Grok 3 says I need to do individual de-correlation procedures suitable for each variable type. I'm hesitant to believe it for now. I am concerned that, for example, a reduced continuous variable set might correlate with reduced ordinal set, if I perform separate analyses.

 

EDIT ... made a slight change for better clarity.

1 ACCEPTED SOLUTION

Accepted Solutions
PaigeMiller
Diamond | Level 26

PROC PLS can handle categorical predictors. It is a built in feature, using the CLASS statement. So predictors do not need to be continuous. They can be categorical.

 

If your response is binary or multinomial, there are versions of PLS that work in that case (which is the PLS equivalent of logistic regression). See https://cedric.cnam.fr/fichiers/RC1060.pdf. There is an R-package which will perform the calculations, and I think there is a Python package as well. There is a SAS macro that I wrote to perform Logistic PLS but I am not a liberty to share it, as it is proprietary and belongs to my employer. But I have used this logistic PLS many times and I find it works well and performs exactly as I would expect it would perform.

 

Regarding doing some type of Principal Components on your data, this is an inferior approach, because PCA finds dimensions of your x-variables that do not have to be predictive of your response, because PCA does not use the y-variable at all. PLS finds dimensions of your x-variables that are predictive of your response (if the data contains predictive ability), because PLS specifically uses the y-variable in the algorithm to find predictive dimensions.

--
Paige Miller

View solution in original post

20 REPLIES 20
PaigeMiller
Diamond | Level 26

You can't "eliminate or reduce" collinearity.

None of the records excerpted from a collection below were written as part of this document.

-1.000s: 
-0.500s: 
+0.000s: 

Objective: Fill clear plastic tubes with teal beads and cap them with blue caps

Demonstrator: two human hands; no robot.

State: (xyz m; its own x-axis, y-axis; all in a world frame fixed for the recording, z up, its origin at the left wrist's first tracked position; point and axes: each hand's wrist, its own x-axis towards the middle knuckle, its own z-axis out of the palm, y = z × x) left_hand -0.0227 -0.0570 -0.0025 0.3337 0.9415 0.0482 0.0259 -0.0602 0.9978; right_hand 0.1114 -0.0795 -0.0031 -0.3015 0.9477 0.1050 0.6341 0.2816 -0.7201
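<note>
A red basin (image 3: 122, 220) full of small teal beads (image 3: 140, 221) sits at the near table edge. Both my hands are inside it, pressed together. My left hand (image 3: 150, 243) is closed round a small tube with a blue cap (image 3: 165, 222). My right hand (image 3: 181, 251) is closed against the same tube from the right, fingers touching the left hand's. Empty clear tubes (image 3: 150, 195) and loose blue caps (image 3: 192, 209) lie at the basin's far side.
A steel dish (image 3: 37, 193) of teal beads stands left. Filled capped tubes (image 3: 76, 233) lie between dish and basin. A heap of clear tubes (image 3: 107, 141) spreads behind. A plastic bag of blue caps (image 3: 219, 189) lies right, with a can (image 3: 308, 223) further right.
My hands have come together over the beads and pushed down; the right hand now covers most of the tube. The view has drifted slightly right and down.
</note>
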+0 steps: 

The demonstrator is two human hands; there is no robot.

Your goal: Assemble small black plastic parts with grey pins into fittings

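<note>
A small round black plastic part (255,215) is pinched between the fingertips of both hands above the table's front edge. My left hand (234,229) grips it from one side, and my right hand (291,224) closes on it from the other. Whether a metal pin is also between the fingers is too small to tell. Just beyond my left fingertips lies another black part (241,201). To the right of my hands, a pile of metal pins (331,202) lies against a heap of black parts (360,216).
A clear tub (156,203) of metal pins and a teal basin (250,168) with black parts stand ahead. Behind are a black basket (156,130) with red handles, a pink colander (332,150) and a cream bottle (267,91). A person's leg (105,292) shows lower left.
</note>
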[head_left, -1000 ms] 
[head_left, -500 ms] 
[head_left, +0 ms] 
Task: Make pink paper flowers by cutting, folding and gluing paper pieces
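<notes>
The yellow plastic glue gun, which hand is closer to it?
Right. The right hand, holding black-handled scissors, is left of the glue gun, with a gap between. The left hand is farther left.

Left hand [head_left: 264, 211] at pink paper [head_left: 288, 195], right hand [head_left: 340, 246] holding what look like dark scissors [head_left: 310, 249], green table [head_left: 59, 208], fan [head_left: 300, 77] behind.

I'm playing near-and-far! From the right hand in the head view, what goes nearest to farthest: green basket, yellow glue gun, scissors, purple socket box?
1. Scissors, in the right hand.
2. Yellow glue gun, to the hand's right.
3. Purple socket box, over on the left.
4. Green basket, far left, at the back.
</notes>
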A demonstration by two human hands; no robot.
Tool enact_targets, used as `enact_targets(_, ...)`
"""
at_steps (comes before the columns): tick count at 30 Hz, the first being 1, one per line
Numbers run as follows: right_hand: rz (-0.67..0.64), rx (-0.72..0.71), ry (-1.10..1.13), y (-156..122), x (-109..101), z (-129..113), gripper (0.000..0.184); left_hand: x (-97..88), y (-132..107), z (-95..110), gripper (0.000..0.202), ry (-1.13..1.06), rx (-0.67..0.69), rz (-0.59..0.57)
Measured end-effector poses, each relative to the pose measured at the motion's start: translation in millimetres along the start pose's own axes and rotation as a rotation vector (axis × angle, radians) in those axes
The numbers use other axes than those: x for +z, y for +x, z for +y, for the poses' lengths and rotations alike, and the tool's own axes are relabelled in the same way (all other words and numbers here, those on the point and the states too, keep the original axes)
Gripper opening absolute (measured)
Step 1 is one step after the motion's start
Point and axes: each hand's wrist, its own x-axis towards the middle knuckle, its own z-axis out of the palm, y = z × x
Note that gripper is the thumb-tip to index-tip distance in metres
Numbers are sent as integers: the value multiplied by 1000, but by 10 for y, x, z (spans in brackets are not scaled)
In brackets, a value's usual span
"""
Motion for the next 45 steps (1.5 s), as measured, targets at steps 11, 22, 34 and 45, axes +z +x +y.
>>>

It is what it is.

 

You can however, choose estimation methods that are robust to collinearity. The primary method I recommend is Partial Least Squares (PROC PLS). In this paper, Tobias fits a PLS model to data with 1000 highly correlated x-variables, and comes up with a useful model. Or you can use other methods and spend a huge amount of time (which Tobias didn't need to do) selecting a subset of your variables. To me the choice is simple.

--
Paige Miller
David_M
Calcite | Level 5

Thank you for the fast response. Based on the article you posted and some other reading, yes, PLS is great de-correlator when used with highly collinear variables. But what I've read so far, all these variables are continuous only. Am I correct in this?

 

Corrected my original question to say I want a reduced set or number of mixed type variables that are de-correlated from each other.

Season
Barite | Level 11

@David_M wrote:

Thank you for the fast response. Based on the article you posted and some other reading, yes, PLS is great de-correlator when used with highly collinear variables. But what I've read so far, all these variables are continuous only. Am I correct in this?

 


The independent variables of PLS are chiefly continuous ones. To me, that is a major limitation of PLS. To the best of my knowledge, there have been variants of PLS that can accomodate categorical independent variables as well (e.g., Treatment of Categorical Variables with Missing Values Using PLS Regression | SpringerLink).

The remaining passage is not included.